(Data entries)
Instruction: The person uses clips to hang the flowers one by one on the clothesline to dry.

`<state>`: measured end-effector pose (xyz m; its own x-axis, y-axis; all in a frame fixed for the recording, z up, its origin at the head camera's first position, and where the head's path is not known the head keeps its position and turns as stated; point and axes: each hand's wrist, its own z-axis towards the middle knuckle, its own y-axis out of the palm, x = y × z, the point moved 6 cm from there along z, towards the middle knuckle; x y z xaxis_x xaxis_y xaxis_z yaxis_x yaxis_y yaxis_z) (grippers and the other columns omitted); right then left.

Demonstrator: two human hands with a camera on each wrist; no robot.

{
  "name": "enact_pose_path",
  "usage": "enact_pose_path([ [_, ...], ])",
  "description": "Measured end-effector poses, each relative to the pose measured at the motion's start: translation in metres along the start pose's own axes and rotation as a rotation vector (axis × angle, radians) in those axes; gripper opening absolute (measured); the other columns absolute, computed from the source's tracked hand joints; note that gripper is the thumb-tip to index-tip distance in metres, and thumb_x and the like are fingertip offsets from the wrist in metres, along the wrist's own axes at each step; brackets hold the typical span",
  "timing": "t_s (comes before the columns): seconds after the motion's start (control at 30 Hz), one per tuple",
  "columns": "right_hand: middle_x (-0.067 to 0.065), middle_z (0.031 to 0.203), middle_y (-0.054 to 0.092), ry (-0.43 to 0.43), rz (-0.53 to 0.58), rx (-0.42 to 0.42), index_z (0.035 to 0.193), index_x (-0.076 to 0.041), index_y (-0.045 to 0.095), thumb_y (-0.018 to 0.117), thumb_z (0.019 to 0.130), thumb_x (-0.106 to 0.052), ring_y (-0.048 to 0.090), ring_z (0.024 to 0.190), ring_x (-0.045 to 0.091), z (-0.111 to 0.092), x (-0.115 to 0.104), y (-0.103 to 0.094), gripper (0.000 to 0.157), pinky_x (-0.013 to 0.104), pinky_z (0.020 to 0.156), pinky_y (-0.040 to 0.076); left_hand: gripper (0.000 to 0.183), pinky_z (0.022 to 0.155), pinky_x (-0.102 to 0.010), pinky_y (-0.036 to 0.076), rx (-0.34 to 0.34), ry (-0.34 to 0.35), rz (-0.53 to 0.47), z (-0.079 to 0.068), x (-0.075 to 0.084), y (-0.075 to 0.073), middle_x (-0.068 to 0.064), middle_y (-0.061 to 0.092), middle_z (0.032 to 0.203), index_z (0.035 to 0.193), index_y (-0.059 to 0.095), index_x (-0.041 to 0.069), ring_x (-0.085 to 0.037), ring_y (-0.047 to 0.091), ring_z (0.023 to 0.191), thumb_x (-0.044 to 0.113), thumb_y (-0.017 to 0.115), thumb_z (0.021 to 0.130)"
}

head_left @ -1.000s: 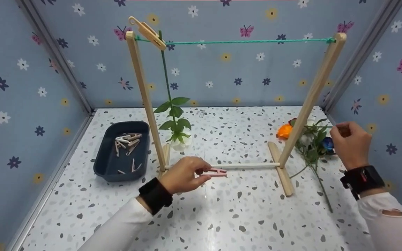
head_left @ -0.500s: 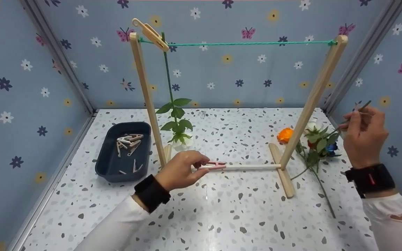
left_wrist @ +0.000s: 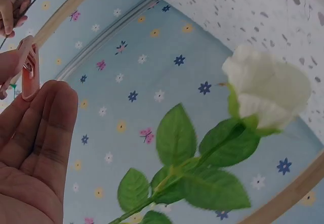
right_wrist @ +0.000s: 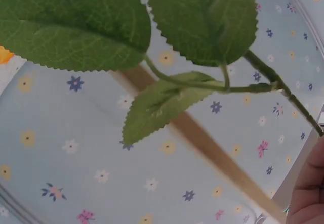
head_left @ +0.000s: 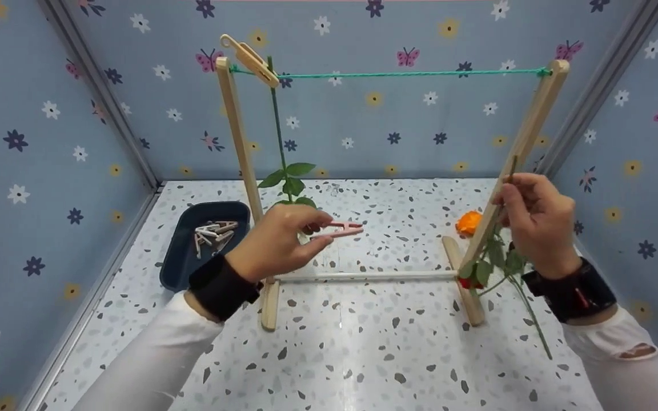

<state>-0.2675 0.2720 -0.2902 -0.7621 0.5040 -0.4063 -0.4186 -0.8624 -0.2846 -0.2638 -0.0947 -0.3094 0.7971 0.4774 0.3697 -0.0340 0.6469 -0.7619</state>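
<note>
The person's left hand (head_left: 283, 237) pinched a pink plastic clothespin (left_wrist: 30, 86) between thumb and curled fingers, its free end pointing toward the right side of the frame. The hand was raised above the speckled white counter (head_left: 397, 348), just in front of the hanging white rose (left_wrist: 268, 90), whose head it largely hid in the head view.

The right hand (head_left: 540, 228) had its thumb and fingers closed round the stem of a red, green-leaved flower (head_left: 496, 253), with a short brownish stem end rising above the grip. Leaves hung below the hand, and the red bloom (head_left: 470, 283), partly covered by a leaf, was lowest, near the foot of the right wooden post (head_left: 540, 108).

A thin green cord (head_left: 397, 74) ran between that post and the left wooden post (head_left: 239, 137). Near its left end, a tan clothespin (head_left: 255, 64) held the white rose upside down by its stem. A white rod (head_left: 374, 276) joined the posts low down. Left of the frame sat a dark blue rectangular tray (head_left: 175, 275) containing pale clothespins (head_left: 209, 230). An orange flower (head_left: 469, 224) lay beside the right post.
</note>
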Motion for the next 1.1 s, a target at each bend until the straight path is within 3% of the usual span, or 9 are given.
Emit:
enact_pose_path([
  [0.17, 0.02, 0.073, 0.073, -0.062, 0.093, -0.129, 0.114, 0.011, 0.062, 0.054, 0.103, 0.011, 0.061, 0.053, -0.002, 0.007, -0.017, 0.039, 0.014, 0.01, 0.052, 0.051, 0.018, 0.076, -0.038, 0.062, 0.045, 0.008, 0.013, 0.024, 0.009, -0.036, -0.016, 0.077, 0.098, 0.111, 0.077, -0.004, -0.026, 0.07, 0.083, 0.008, 0.076, 0.097],
  [0.37, 0.018, 0.072, 0.072, -0.088, 0.158, -0.194, 0.121, 0.009, 0.06, 0.052, 0.103, 0.013, 0.062, 0.049, 0.009, 0.017, -0.028, 0.079, 0.019, 0.014, 0.051, 0.052, 0.027, 0.08, -0.039, 0.059, 0.064, -0.061, 0.034, 0.053, 0.013, -0.067, -0.019, 0.077, 0.107, 0.119, 0.075, -0.007, -0.029, 0.068, 0.087, 0.011, 0.076, 0.098],
  [0.57, 0.02, 0.082, 0.073, 0.018, 0.207, -0.279, 0.13, 0.01, 0.058, 0.051, 0.106, 0.01, 0.063, 0.057, 0.01, 0.028, -0.036, 0.112, 0.026, 0.016, 0.06, 0.055, 0.033, 0.087, -0.041, 0.062, 0.097, -0.099, 0.052, 0.069, 0.013, -0.096, -0.023, 0.077, 0.116, 0.127, 0.072, -0.01, -0.031, 0.071, 0.093, 0.008, 0.075, 0.1],
  [0.73, 0.025, 0.091, 0.075, 0.154, 0.291, -0.315, 0.121, 0.014, 0.064, 0.058, 0.104, 0.008, 0.067, 0.068, 0.008, 0.041, -0.039, 0.132, 0.019, 0.019, 0.067, 0.058, 0.033, 0.087, -0.026, 0.056, 0.129, -0.13, 0.093, 0.079, 0.012, -0.121, -0.021, 0.077, 0.116, 0.128, 0.071, -0.009, -0.028, 0.07, 0.094, 0.009, 0.075, 0.101],
  [0.9, 0.026, 0.095, 0.079, 0.184, 0.282, -0.328, 0.115, 0.013, 0.069, 0.066, 0.103, 0.004, 0.072, 0.082, 0.002, 0.052, -0.043, 0.145, 0.015, 0.018, 0.073, 0.057, 0.031, 0.086, -0.026, 0.049, 0.135, -0.136, 0.163, 0.09, 0.019, -0.141, -0.021, 0.074, 0.114, 0.127, 0.072, -0.006, -0.029, 0.064, 0.096, 0.015, 0.072, 0.104],
  [1.1, 0.025, 0.091, 0.078, 0.22, 0.374, -0.329, 0.118, 0.012, 0.073, 0.068, 0.102, 0.004, 0.074, 0.076, 0.003, 0.064, -0.048, 0.161, 0.019, 0.024, 0.071, 0.064, 0.032, 0.085, -0.03, 0.046, 0.107, -0.162, 0.257, 0.103, 0.024, -0.163, -0.021, 0.069, 0.117, 0.13, 0.073, -0.002, -0.029, 0.059, 0.101, 0.019, 0.067, 0.107],
])
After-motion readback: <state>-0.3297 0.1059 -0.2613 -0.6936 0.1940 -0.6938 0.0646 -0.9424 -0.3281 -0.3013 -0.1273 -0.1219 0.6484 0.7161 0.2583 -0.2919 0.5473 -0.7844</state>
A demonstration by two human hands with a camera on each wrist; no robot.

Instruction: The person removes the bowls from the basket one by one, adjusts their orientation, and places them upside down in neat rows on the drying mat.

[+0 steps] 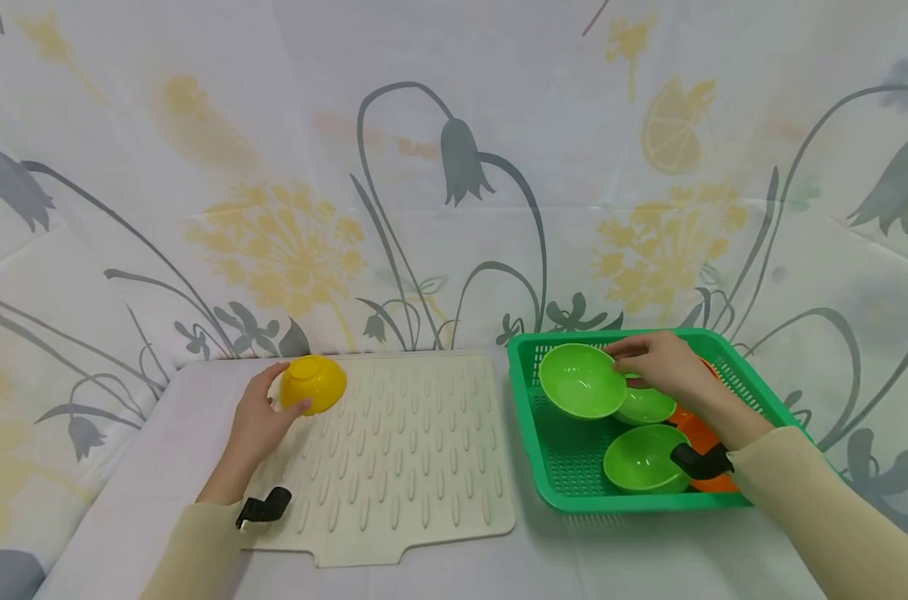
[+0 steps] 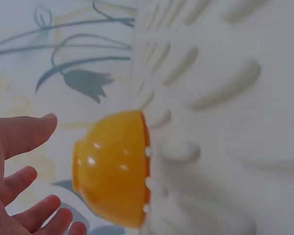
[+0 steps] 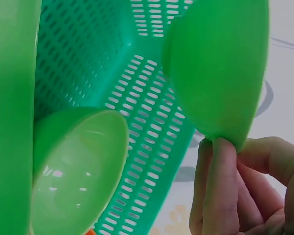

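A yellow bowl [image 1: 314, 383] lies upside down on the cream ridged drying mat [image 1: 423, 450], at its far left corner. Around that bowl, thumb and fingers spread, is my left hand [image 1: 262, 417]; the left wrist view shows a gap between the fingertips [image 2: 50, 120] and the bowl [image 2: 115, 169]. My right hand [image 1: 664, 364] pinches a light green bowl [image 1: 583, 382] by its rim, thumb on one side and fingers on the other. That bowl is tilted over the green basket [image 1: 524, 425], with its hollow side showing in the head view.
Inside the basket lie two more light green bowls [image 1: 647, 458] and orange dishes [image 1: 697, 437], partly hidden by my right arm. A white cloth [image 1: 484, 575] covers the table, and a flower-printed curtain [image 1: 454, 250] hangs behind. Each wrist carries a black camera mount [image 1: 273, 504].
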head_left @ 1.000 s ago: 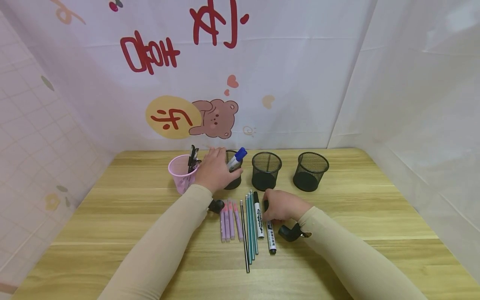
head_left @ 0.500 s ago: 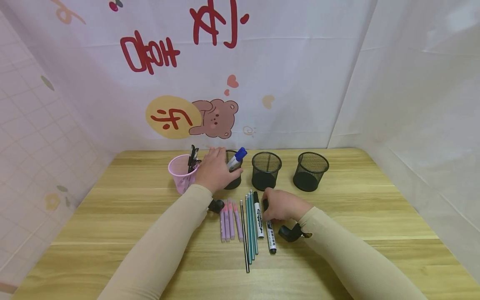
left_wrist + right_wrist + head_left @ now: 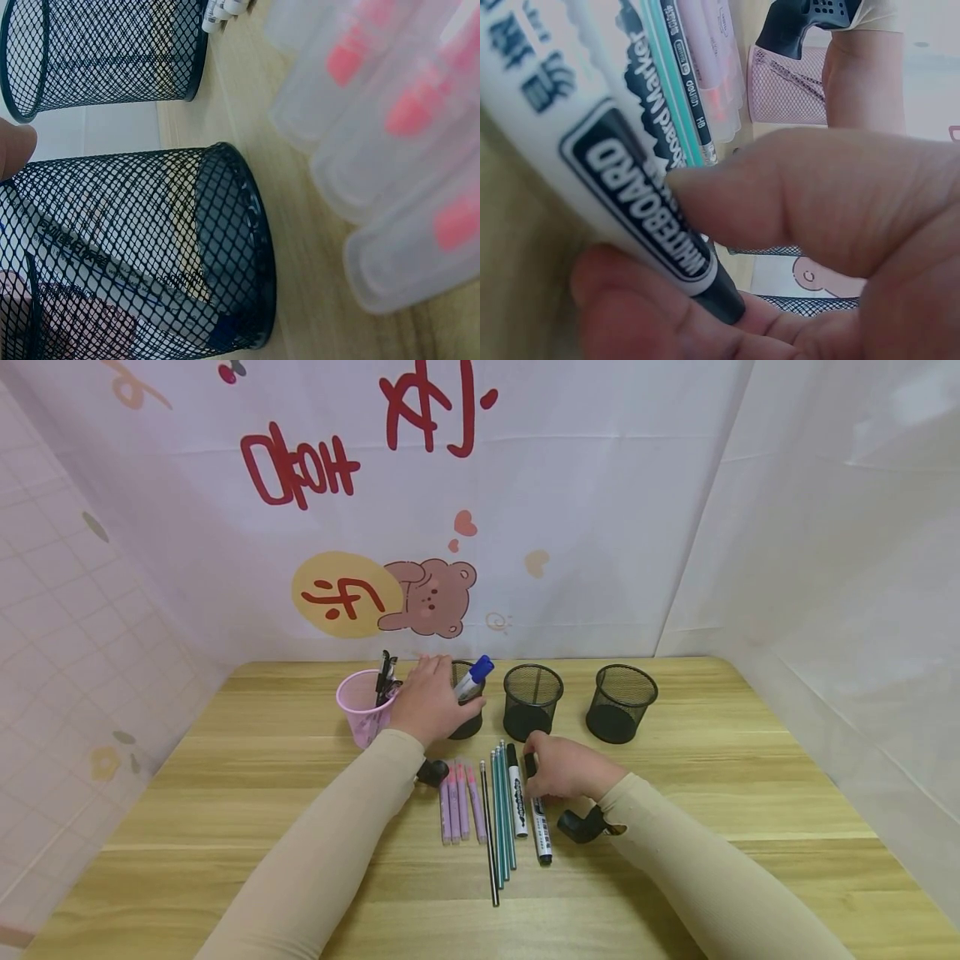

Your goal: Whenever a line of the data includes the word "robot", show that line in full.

Answer space:
Demonstrator: two human hands with a camera on each wrist; no robot.
A demonstration by two human hands with a camera on each wrist; no robot.

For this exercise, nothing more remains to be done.